▶ [What you will do]: From top to bottom, print the listing word for word and skip any pictures it contains.

+---+

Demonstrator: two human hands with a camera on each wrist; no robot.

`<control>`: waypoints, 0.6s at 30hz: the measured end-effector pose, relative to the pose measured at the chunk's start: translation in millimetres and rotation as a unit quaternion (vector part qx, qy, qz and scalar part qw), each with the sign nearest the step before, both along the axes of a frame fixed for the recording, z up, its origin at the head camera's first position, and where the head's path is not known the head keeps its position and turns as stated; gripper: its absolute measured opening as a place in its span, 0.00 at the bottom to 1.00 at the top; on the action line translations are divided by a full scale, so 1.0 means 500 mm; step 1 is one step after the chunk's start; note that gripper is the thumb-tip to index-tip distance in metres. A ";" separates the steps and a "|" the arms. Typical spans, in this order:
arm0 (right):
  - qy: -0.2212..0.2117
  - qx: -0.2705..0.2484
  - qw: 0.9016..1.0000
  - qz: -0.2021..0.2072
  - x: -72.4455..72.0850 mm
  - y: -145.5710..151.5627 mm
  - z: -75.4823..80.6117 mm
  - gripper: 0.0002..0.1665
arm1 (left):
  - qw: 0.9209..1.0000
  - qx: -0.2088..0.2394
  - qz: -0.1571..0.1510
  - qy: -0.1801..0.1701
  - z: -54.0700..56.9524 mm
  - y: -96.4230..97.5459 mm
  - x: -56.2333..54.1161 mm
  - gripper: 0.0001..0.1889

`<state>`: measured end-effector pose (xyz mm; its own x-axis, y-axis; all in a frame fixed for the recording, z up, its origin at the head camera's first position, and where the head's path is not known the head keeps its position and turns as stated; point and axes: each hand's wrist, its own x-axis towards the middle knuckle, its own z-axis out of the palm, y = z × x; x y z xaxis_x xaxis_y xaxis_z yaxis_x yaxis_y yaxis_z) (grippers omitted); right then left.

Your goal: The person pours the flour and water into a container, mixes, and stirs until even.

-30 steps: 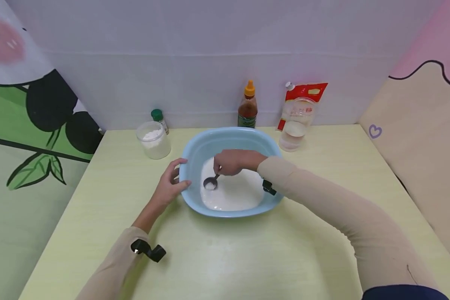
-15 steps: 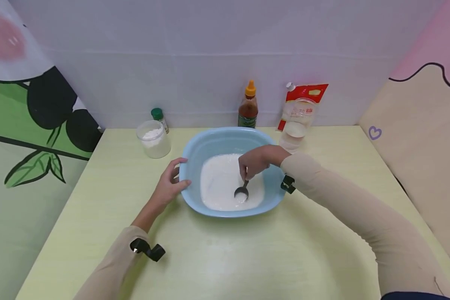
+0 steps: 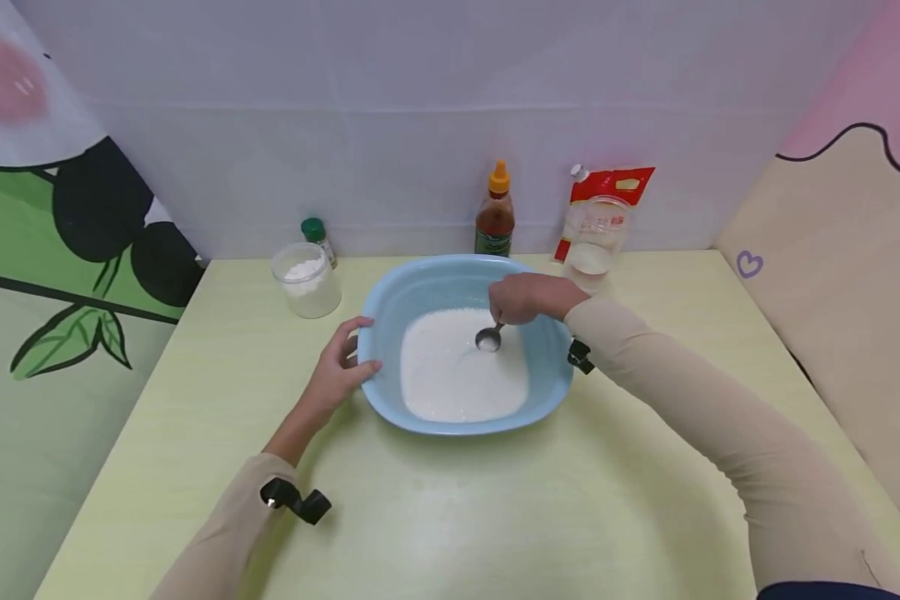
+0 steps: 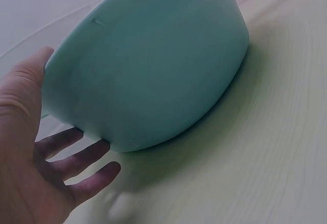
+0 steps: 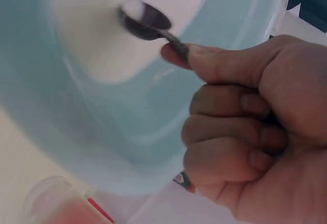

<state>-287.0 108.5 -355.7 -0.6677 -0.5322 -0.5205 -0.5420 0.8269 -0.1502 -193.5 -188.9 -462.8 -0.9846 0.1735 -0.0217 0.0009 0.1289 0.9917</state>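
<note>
L hand (image 3: 334, 373) spread on left rim of basin (image 3: 450, 290); R hand (image 3: 522, 298) pinches spoon (image 3: 487, 339) at white liquid (image 3: 457, 383), far right — prob. stirring. Next calls for low sweep, basin steady.

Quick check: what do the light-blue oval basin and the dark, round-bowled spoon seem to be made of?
Light-blue oval basin: likely plastic, satin finish; smooth wall and rounded, moulded-looking rim.
Dark, round-bowled spoon: probably polished metal; its bowl shows a grey sheen, though glossy plastic remains possible.

Pale tabletop (image 3: 450, 508), lilac-grey backdrop (image 3: 405, 83), cartoon panel (image 3: 15, 221)
</note>
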 end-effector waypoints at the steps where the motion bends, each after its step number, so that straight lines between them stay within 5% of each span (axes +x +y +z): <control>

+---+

▶ [Result]:
Demonstrator: two human hands with a camera on each wrist; no robot.

`<control>`: waypoints, 0.6s at 30hz: the measured end-effector pose, relative to the pose measured at the chunk's start: translation in millimetres and rotation as a unit quaternion (vector part qx, qy, qz and scalar part qw), each with the sign nearest the step before, both along the axes of a frame fixed for the recording, z up, its origin at the head camera's first position, and where the head's path is not known the head keeps its position and turns as stated; gripper: its absolute measured opening as a place in its span, 0.00 at the bottom to 1.00 at the top; on the action line translations are divided by a full scale, so 1.0 means 500 mm; step 1 is one step after the chunk's start; note that gripper is the thumb-tip to index-tip distance in metres. A ";" separates the steps and a "|" the arms. Typical spans, in this order:
arm0 (right):
  - qy: -0.2212..0.2117
  - qx: -0.2705..0.2484
  - qw: 0.9016..1.0000
  - qz: -0.2021..0.2072
  - x: -72.4455..72.0850 mm
  - y: -145.5710..151.5627 mm
  - z: -75.4823..80.6117 mm
  - gripper: 0.0002..0.1665
arm1 (left):
  - qw: 0.9209..1.0000
  - qx: -0.2088..0.2394
  - qz: -0.1571..0.1510
  - qy: -0.1801..0.1701
  - z: -54.0700..56.9524 mm
  - y: -96.4230..97.5459 mm
  - x: -56.2333..54.1161 mm
  - gripper: 0.0001..0.1889

`<state>`: measured end-effector pose (xyz mm; its own x-axis, y-axis; all in a frame fixed for the recording, z up, its origin at the head camera's first position, and where the head's path is not known the head keeps its position and turns as stated; point and axes: each hand's wrist, its own x-axis towards the middle knuckle, its own z-axis out of the palm, y = z × x; x y z xaxis_x xaxis_y xaxis_z yaxis_x yaxis_y yaxis_z) (grippers omitted); right then left.

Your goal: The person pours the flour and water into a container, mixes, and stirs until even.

-30 steps: 
-15 steps: 
+0 steps: 
+0 steps: 
+0 steps: 

<state>-287.0 108.5 -355.7 -0.6677 -0.5322 -0.5205 -0.5420 0.8269 -0.1502 -193.5 -188.9 -462.8 -0.9846 0.1735 -0.0217 0.0009 0.1289 0.9917</state>
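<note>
L hand (image 3: 334, 373) spread on left rim of basin (image 3: 450, 290); R hand (image 3: 522, 298) pinches spoon (image 3: 487, 339) at white liquid (image 3: 457, 383), far right — prob. stirring. Next calls for low sweep, basin steady.

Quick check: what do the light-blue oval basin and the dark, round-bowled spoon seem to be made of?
Light-blue oval basin: likely plastic, satin finish; smooth wall and rounded, moulded-looking rim.
Dark, round-bowled spoon: probably polished metal; its bowl shows a grey sheen, though glossy plastic remains possible.

Pale tabletop (image 3: 450, 508), lilac-grey backdrop (image 3: 405, 83), cartoon panel (image 3: 15, 221)
</note>
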 end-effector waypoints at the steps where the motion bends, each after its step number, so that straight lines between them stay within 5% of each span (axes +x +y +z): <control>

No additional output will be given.